I don't even see in what sense it's a game. What. I have to go to Starbucks
more than some other person to win?

I thought I was missing some important aspect like I did before I 'got'
Twitter but in this case apparently not.

------
baconface
Checking-in is tedious. Most of the benefits of location-based services are
happening through better uses of wireless communication. Excluding GPS,
Shopkick uses high frequency audio signatures and ZuluTime just patented some
new wifi based stuff ([http://techcrunch.com/2011/04/11/zulutime-issued-
patent-for-...](http://techcrunch.com/2011/04/11/zulutime-issued-patent-for-
location-aware-wireless-networks/)).

------
bergie
I was quite enthusiastic about check-ins when the good old Plazes service was
launched back in 2004. One of the great things about that service was that
originally check-ins were based on the WiFi access point you were connected
to. This made them effectively automatic.

Unfortunately they had a very problematic rewrite from PHP to Rails that lost
them quite a bit of their user base, and later Nokia bought the company.

Here are some notes from the one and only PlazeCamp they held just before the
acquisition:

<http://bergie.iki.fi/blog/plazecamp/>
<http://fourstarters.com/2008/01/17/plazecamp-wrapup/>

The key points with Plazes were: automatic check-ins (it only asked you for
information when nobody had connected to that network before), nice statistics
(how much you travel per day, who spends time in the same place as you), and
also some fun stuff like racing to see who registers most new plazes.

------
joe42
The author gives four reasons for why people check in.
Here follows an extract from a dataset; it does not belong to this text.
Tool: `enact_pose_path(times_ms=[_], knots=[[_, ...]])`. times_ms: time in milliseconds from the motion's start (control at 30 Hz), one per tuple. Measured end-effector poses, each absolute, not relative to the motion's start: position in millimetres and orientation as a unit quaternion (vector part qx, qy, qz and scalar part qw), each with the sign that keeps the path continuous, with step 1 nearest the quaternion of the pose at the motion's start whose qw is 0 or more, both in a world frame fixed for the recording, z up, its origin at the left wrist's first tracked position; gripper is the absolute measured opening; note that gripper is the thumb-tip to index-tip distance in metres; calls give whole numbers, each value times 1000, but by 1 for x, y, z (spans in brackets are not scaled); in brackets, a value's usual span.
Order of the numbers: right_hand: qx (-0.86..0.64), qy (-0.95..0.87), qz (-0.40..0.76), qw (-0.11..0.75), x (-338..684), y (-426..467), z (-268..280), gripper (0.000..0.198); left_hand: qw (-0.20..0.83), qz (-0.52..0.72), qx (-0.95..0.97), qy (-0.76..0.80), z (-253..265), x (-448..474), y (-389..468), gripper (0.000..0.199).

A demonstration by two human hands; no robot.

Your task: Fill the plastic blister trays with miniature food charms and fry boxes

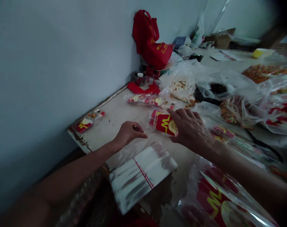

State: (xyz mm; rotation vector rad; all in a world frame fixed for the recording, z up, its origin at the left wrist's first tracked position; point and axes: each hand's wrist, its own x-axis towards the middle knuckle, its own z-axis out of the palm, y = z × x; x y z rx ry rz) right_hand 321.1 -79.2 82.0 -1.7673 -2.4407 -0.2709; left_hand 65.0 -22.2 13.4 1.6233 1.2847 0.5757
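My right hand [188, 127] has its thumb and fingers around the end of a red packet [162, 123] with a yellow zigzag letter, in clear wrapping, above the table. To the left of it, my left hand [130, 134] is closed in a pinch at the edge of a clear plastic bag [131, 148], whose thin film is hard to make out. Below both hands lies a stack of flat clear bags [143, 178] with a red printed line, at the table's front edge. A large clear bag [214, 195] holding more red packets is under my right forearm.
A small red packet [84, 125] and little pieces lie at the table's left corner. Filled wrappers [145, 99] sit behind my hands. A red cloth bag [150, 41] leans on the wall near a metal cup [140, 79]. Several plastic bags of small parts [181, 88] cover the right side.
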Motion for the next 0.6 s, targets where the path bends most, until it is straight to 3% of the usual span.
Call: enact_pose_path(times_ms=[233, 333, 600], knots=[[-573, -815, -59, 70, 303, -85, 63, 100, 568, 202, 640, 476, 5, 68, -8, 56], [-569, -818, -47, 68, 304, -81, 57, 100, 629, 244, 581, 456, 8, 62, 2, 50], [-538, -838, -27, 85, 283, -62, 50, 100, 646, 293, 530, 464, 9, 41, 10, 47]])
He didn't mention the
reason I would like to use a checking-in service (I'm not sure if there is a
popular one like this yet). I'd like to check in at a bar or a club (I often
go alone) and have the service match me with another checked-in person (or
people) to hang out with. Instead of using the service to hang out with people
I already know, I'd like a service to help me meet new people.

Seems like a check-in service could be a nice way to lower the barrier of
introducing oneself to a stranger. It's so easy to talk to strangers online,
it would be nice to bring that to the meat world.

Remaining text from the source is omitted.